Let’s JMP – Part 1: Introduction
This blog article called “Let’s JMP” gives you an introduction and impression to the possibilities and how to setup VMware’s Just-in-Time Management Platform (JMP), or what VMware calls “Jump”, in your (LAB) environment. This is NOT a best practices blog post, and should not be considered as such.
I have split “Let’s JMP” in several parts. If you want to skip to a specific part, here is the list.
Let’s JMP – Part 1: Introduction
Let’s JMP – Part 2: ESXi & vCenter
Let’s JMP – Part 4: AppVolumes
Let’s JMP – Part 5: User Environment Manager (UEM)
Let’s JMP – Part 6: Windows 10 Image
Let’s JMP – Part 7: Creating the AppStack
Let’s JMP – Part 8: Putting the pieces together
What is Just-in-Time Management Platform (JMP)?
JMP is a platform that allows an organization to be flexible, and to easily and quickly adopt changes. It does this by utilizing multiple components for building systems and providing applications and settings in real-time.
The components that make up JMP are:
vSphere: Delivers instant clones by swiftly cloning a running virtual machine
AppVolumes: Delivers real-time application delivery
User Environment Manager: Delivers context aware user configuration (settings, application shortcuts, printers, etc.) and allows saving personalized (application) settings
My LAB Environment
For this blog series I will be implementing JMP in my LAB environment which is built on an Intel NUC Skull Canyon (NUC6i7KYK) with 32GB memory, 2x mSATA flash drives (250GB and 500GB), single NIC.
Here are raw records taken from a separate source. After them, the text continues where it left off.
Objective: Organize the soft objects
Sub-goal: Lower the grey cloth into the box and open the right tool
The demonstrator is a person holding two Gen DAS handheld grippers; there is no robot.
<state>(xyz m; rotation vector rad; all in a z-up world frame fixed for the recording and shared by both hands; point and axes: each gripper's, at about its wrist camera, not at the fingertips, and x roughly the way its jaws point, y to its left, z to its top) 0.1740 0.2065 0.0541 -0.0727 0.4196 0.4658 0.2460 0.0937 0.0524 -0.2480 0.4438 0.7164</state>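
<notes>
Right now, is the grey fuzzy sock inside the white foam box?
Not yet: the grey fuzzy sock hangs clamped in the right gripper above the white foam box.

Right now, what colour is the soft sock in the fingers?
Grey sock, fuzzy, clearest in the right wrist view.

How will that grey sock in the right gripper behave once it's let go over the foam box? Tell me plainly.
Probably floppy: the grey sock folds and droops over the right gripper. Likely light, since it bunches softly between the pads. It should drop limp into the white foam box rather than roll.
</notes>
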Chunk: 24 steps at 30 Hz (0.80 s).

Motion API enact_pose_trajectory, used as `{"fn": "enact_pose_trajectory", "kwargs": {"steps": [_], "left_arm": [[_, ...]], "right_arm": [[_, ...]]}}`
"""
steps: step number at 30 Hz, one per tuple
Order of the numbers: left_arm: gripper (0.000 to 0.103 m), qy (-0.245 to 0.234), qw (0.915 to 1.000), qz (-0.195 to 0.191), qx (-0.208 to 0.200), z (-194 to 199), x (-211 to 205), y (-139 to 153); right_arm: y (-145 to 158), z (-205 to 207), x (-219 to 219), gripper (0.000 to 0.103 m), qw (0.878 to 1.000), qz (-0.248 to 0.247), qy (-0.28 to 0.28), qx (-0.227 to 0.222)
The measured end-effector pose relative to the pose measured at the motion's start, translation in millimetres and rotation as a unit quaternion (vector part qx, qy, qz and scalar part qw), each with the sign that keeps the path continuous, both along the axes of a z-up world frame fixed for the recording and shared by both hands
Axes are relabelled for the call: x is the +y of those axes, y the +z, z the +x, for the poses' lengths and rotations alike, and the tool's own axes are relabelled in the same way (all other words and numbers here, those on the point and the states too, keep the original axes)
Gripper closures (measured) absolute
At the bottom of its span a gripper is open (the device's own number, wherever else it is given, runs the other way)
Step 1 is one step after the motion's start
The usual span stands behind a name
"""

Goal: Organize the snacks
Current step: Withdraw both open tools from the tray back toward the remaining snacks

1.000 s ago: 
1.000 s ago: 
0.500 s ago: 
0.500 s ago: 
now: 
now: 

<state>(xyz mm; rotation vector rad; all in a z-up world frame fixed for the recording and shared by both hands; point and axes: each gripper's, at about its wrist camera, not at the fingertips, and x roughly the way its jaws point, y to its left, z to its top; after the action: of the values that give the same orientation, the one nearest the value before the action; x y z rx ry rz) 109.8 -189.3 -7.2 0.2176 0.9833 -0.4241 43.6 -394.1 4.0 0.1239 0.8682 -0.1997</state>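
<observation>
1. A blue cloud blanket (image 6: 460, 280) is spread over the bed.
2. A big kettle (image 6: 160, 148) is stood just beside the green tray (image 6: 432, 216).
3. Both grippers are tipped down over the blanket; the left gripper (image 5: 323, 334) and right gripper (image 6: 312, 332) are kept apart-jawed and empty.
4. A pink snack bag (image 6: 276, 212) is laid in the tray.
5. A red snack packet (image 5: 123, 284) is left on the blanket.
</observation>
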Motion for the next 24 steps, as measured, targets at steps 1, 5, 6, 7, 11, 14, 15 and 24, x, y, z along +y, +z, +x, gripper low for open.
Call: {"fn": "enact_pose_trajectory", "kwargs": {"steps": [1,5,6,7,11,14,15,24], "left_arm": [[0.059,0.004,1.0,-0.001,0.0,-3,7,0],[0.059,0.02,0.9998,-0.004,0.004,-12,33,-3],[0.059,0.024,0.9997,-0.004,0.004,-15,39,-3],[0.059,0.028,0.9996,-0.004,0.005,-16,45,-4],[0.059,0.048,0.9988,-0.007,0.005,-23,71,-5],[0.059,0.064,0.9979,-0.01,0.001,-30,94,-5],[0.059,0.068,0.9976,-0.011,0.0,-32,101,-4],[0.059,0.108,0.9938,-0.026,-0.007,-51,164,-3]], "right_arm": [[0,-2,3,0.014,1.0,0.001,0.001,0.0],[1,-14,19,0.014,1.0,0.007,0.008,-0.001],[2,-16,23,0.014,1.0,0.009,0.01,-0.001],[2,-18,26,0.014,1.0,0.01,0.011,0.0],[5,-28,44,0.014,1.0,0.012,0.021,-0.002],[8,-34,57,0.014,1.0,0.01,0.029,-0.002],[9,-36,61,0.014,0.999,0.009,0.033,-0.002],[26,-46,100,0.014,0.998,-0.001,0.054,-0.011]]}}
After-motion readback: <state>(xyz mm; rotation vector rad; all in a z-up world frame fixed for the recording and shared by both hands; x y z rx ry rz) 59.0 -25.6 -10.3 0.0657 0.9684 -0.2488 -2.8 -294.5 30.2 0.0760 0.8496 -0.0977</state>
If you want to build your own LAB, I recommend going over to openhomelab.org. This site contains a lot of useful information regarding hardware, recommended BIOS settings, (tested) configurations, etc.
If you don’t have the resources for building your own LAB environment, using VMware’s Hands-on Labs may be a good alternative for you.
Infrastructure and Network Overview
I have my infrastructure and network already up and running and looks like this (very simple overview ;-)):
During the different parts I will refer to names and values that are available in, or applicable to my environment. You can off course change any names or values to anything you want yourself.
Here’s a brief overview of the names/values I use during the different parts.
|LAB||Domain Name (Netbios)|
|lab.local||Domain Name (FQDN)|
|Admin||Domain Administrator (LAB)|
|testuser01||Domain (test) user (LAB)|
|JMP-Users||Domain Global Group (LAB)|
|VMWCS01||Horizon Connection Server|
|VMWAV01||App Volumes Manager|
|INFRA01||Domain Controller, DNS, DHCP Server|
|WIN10||Windows 10 Image|
|UEM_Config||UEM Configuration Files Share|
|UEM_ProfileArchives||UEM Profile Archives Share|
Software Bits and Bytes
All required software and operating systems can be downloaded as an evaluation copy.
VMware products can be downloaded here.
Microsoft Operating Systems can be downloaded here.
If you want to have the VMware products running longer than the default of 60 days for evaluation, it may be a good idea to have a look at VMUG Advantage. This allows you to run evaluations for 365 days and also has other advantages.
After following all parts (2 – 8), you should have an environment up and running, in which you should be able to launch a Windows 10 desktop which is an instant clone and in which you can live assign an AppStack with some applications which will appear directly on your desktop as shortcuts, managed by UEM.